(Records shown)

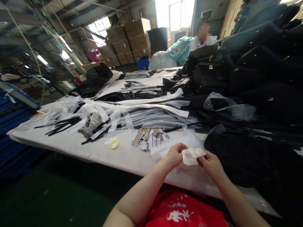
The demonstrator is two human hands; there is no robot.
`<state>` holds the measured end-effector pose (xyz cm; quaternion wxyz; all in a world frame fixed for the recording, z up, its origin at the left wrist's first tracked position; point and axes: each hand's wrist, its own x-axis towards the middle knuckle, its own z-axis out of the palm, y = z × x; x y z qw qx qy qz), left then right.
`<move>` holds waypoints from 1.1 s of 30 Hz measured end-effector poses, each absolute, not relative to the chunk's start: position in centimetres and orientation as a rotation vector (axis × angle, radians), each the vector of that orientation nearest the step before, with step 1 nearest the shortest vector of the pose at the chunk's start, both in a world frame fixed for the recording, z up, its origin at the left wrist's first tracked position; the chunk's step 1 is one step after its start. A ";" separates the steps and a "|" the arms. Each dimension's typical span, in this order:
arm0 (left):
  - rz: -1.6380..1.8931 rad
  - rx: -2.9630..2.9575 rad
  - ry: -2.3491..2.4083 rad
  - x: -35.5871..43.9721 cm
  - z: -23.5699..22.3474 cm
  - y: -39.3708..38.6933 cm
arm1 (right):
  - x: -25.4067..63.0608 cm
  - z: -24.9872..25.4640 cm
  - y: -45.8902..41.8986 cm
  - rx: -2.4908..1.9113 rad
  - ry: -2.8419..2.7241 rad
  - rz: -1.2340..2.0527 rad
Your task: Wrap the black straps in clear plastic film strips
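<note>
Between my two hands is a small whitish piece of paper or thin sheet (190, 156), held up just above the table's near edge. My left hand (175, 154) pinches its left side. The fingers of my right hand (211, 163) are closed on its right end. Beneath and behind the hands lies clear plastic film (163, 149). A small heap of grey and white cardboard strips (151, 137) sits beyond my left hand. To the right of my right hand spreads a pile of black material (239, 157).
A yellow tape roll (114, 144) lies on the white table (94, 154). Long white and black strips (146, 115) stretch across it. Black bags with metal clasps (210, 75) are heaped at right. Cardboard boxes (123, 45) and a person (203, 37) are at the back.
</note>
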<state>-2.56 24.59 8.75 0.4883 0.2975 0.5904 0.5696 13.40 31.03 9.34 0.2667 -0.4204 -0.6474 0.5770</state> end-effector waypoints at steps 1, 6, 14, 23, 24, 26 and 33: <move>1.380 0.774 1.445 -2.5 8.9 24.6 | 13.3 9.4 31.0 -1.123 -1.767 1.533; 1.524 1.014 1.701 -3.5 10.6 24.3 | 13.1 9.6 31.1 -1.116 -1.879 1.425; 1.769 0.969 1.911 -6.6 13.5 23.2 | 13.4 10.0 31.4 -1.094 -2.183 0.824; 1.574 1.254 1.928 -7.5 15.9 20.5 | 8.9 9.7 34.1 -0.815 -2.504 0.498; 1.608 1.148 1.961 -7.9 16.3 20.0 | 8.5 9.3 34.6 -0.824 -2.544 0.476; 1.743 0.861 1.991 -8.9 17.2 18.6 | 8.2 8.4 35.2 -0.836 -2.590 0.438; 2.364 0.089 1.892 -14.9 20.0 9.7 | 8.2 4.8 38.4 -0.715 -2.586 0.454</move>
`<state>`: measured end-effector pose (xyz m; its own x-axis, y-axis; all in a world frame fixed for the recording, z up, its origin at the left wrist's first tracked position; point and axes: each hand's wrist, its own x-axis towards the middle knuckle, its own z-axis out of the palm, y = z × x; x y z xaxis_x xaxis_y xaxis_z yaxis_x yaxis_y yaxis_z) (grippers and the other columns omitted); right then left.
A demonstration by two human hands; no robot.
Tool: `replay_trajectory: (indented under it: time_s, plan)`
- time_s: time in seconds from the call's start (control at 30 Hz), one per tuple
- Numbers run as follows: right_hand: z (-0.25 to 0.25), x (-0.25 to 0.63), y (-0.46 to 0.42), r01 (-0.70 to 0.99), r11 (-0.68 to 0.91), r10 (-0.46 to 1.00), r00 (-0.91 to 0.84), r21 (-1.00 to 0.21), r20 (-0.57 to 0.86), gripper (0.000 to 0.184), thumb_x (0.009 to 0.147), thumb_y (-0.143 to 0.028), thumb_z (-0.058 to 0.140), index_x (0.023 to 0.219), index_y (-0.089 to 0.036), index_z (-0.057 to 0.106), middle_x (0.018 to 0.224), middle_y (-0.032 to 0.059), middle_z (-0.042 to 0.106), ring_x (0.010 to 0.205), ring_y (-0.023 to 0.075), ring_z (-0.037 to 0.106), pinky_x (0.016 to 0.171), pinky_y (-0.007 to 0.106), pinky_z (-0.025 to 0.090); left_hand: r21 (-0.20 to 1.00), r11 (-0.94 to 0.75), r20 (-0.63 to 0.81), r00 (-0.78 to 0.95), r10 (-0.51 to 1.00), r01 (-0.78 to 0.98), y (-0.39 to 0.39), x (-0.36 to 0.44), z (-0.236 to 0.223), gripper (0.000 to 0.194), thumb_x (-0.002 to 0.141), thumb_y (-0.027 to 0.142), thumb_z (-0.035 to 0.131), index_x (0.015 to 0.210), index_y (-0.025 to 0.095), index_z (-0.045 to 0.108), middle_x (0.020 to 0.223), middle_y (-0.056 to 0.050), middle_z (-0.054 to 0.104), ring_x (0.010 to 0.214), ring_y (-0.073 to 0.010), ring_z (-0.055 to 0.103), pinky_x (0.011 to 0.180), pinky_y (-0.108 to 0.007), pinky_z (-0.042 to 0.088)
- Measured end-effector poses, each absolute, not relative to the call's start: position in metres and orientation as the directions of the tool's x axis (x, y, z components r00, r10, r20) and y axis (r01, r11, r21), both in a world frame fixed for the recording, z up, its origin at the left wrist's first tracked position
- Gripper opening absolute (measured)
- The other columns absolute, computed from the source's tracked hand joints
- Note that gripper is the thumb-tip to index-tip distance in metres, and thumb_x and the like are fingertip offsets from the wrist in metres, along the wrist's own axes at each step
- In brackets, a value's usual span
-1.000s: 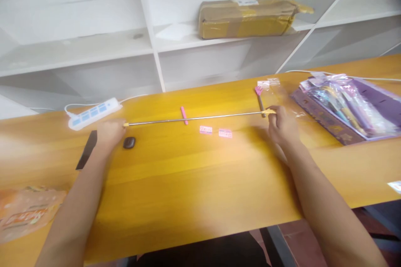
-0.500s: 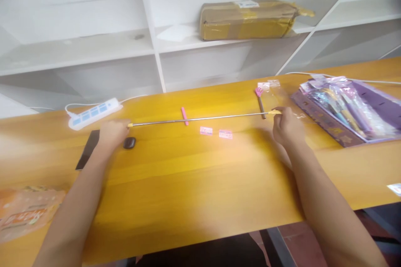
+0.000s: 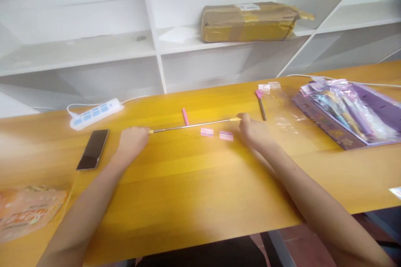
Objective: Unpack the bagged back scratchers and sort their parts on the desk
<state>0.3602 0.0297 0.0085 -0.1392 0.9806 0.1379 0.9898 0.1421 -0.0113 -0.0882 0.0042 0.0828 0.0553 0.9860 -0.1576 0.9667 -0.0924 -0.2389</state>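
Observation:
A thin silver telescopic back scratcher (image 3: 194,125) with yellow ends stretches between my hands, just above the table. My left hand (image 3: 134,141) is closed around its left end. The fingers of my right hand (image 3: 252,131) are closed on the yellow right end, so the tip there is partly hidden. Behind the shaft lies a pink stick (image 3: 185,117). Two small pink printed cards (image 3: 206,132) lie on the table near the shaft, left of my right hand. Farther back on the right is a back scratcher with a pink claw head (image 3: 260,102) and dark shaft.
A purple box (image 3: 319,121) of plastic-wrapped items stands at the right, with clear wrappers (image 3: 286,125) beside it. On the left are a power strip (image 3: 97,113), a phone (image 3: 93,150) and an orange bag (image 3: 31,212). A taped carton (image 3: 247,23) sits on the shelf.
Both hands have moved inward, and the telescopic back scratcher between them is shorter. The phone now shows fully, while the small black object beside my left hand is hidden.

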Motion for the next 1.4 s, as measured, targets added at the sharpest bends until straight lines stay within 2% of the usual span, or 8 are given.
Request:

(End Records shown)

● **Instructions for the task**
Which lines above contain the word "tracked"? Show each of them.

● **Exercise output**
`<state>` holds the measured end-effector pose (xyz cm; quaternion wxyz; all in a world frame fixed for the recording, z up, its origin at the left wrist's first tracked position; point and axes: each hand's wrist, its own x-axis towards the middle knuckle, its own z-axis out of the palm, y = z × x; x y z qw qx qy qz), left then right.
`<move>` holds waypoints from 1.1 s of 30 Hz measured end-effector poses, each absolute, not relative to the chunk's start: position in centimetres and orientation as a rotation vector (axis × angle, radians), each the vector of that orientation nearest the step before, with step 1 nearest the shortest vector of the pose at the chunk's start, both in a world frame fixed for the recording, z up, its origin at the left wrist's first tracked position; the chunk's step 1 is one step after its start. A ";" separates the steps and a "|" the arms. Each dimension's typical span, in this order:
`<state>`: measured end-effector pose (xyz m; its own x-axis, y-axis; all in a world frame fixed for the recording, z up, its origin at the left wrist's first tracked position; point and axes: each hand's wrist, its own x-axis towards the middle knuckle, its own z-axis out of the palm, y = z × x; x y z xaxis_x xaxis_y xaxis_z yaxis_x yaxis_y yaxis_z) (grippers and the other columns omitted); right then left.
- Measured end-effector poses, each absolute, not relative to the call's start: position in metres and orientation as the directions of the tool's x axis (x, y, z components r00, r10, r20) and y axis (r01, r11, r21), both in a world frame fixed for the recording, z up, its origin at the left wrist's first tracked position
- The other columns absolute, computed from the source's tracked hand joints

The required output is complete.